8.2 Use of the sjstats package

The anova_stats function strikes me as very useful. It not only returns the basic ANOVA, but provides several effect size indices, including Cohen’s f. Note that the “power” value returned in the data frame produced by the anova_stats function is a post-hoc power calculation that we have reviewed as a problematic concept in how it has often been applied. Refer to the stattoolkit bibliography for the literature on this.

kable(sjstats::anova_stats(fit.1))
term df sumsq meansq statistic p.value etasq partial.etasq omegasq partial.omegasq epsilonsq cohens.f power
factora factora 2 233.867 116.933 5.895 0.008 0.304 0.304 0.246 0.246 0.252 0.661 0.874
…2 Residuals 27 535.600 19.837 NA NA NA NA NA NA NA NA NA

The anova_stats function can work on either an anova object or one of class Anova. For larger factorial designs, this would be an important way of obtaining effect sizes based on differing SS Types that can be specified.
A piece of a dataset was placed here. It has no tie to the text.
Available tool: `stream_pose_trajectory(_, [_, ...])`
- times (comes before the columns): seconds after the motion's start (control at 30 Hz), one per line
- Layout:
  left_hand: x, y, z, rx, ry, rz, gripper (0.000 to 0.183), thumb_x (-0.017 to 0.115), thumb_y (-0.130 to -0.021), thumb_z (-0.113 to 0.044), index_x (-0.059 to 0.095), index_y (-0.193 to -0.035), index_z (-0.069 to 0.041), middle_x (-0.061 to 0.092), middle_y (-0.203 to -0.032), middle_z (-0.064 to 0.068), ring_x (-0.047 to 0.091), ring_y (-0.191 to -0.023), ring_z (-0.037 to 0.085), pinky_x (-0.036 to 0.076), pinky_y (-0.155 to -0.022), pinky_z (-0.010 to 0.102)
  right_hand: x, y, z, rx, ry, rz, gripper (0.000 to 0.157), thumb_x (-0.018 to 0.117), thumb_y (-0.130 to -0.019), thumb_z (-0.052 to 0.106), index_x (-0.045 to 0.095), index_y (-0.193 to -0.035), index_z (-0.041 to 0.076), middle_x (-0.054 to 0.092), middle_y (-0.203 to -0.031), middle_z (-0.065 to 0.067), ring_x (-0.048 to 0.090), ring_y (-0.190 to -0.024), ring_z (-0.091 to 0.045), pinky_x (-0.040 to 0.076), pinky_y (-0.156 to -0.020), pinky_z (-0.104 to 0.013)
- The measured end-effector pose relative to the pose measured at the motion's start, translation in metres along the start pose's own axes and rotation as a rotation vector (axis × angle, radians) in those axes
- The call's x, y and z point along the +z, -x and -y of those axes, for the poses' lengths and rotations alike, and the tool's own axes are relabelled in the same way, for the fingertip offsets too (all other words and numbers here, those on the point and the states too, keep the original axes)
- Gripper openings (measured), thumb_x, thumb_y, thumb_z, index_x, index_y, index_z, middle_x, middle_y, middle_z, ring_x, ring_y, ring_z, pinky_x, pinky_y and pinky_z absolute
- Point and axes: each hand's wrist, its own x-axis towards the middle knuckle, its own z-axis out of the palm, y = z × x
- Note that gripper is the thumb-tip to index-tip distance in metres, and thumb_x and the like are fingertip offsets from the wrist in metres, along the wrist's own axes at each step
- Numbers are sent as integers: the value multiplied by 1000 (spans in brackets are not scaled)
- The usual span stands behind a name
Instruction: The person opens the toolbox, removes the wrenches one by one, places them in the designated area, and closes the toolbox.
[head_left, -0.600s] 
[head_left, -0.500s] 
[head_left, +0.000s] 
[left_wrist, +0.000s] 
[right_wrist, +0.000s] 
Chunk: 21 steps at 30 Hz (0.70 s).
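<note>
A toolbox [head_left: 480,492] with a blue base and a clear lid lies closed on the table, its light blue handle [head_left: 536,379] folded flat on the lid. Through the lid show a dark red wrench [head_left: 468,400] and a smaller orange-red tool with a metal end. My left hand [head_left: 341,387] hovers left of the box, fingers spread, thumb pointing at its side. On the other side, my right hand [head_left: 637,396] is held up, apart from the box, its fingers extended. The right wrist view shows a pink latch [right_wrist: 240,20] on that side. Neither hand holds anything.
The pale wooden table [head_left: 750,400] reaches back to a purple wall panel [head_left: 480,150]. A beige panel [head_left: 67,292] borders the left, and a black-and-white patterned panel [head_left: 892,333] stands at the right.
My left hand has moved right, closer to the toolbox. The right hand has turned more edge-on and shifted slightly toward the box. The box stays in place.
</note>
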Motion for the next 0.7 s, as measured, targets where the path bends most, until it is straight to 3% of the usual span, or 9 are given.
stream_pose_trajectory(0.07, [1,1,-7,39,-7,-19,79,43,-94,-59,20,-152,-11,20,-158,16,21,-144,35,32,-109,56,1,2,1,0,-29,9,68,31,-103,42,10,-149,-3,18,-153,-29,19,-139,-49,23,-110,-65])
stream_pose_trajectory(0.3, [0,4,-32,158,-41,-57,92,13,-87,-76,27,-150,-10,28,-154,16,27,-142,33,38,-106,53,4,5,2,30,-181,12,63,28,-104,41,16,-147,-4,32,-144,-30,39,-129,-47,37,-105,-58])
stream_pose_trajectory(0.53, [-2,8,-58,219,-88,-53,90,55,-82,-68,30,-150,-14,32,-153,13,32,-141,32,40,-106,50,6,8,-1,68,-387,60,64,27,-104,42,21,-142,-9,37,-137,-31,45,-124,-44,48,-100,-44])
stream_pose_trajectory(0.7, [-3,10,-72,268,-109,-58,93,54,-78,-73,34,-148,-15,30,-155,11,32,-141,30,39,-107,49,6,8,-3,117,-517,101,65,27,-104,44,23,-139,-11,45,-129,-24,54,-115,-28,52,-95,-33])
In the above section, we passed the already-created anova fit object to anova_stats, but we can also do the whole analysis in one line of code using the car package Anova function to specify SS Type. For our example here, the Type 1 and Type 3 SS are identical because the design is balanced and Type 1 vs Type 3 should not be relevant in a 1way design.

contrasts(hays$factora) <- contr.sum
kable(sjstats::anova_stats(Anova(aov(dv~factora, data=hays), type=3)))
term sumsq meansq df statistic p.value etasq partial.etasq omegasq partial.omegasq epsilonsq cohens.f power
factora factora 233.867 116.933 2 5.895 0.008 0.304 0.304 0.246 0.246 0.252 0.661 0.874
…2 Residuals 535.600 19.837 27 NA NA NA NA NA NA NA NA NA

8.2.1 Use of the lsr package

Another option for effect size calculation is the etaSquared function from the lsr package. It can take an argument that permits specification of SS Type, but that will not matter in this balanced design.

library(lsr)
#etaSquared(fit.1, type=1)
#etaSquared(fit.1, type=2)
etaSquared(fit.1, type=3)
##            eta.sq eta.sq.part
## factora 0.3039335   0.3039335

8.3 Power and sample size planning for completely randomized 1-factor ANOVA designs

The pwr package provides a fairly comprehensive way to estimate sample size requirements when designing studies. For a one-factor design, the logic of the code is very straight forward. In other work, we have seen how to use GPower as well.

To use the pwr.anova.test funtion:

  • We need to tell it how many groups.
  • We need to have an estimate of the within-group std deviation (assumes homogeneity of variance)
  • We need to have a set of expected outcome values for the sample means. With these means and the within-group variation (the sd), we can estimate cohen’s effect size statistic (the “f”)

Since we have been working with a 3-group design, lets see how we might have planned for that with the ‘pwr.anova.test’ function. I set the means and sd arbitrarily in this example - they would normally be chosen on the basis of informed prior information, perhaps from pilot studies or published literature.

It is instructive to “fiddle” with this code, changing the means and the sd to see how it affects the desired n per group. This is an alternative to GPower.

#library(pwr)
groups = 3
means = c(25,20,20)
sd = 5
grand.mean  = mean(means)
efsize = sqrt( sum( (1/groups) * (means-grand.mean)^2) ) /sd #cohen's "f" effect size
efsize
## [1] 0.4714045
pwr.anova.test(k = groups,
               n = NULL,
               f = efsize,
               sig.level = 0.05,
               power = 0.90)
## 
##      Balanced one-way analysis of variance power calculation 
## 
##               k = 3
##               n = 20.01726
##               f = 0.4714045
##       sig.level = 0.05
##           power = 0.9
## 
## NOTE: n is number in each group

This, and other pwr functions work by passing all but one of the relevant characteristics to the function. By leaving out sample size, and passing alpha, power, and effect size, the minimal sample size per group required to acheive that power is returned.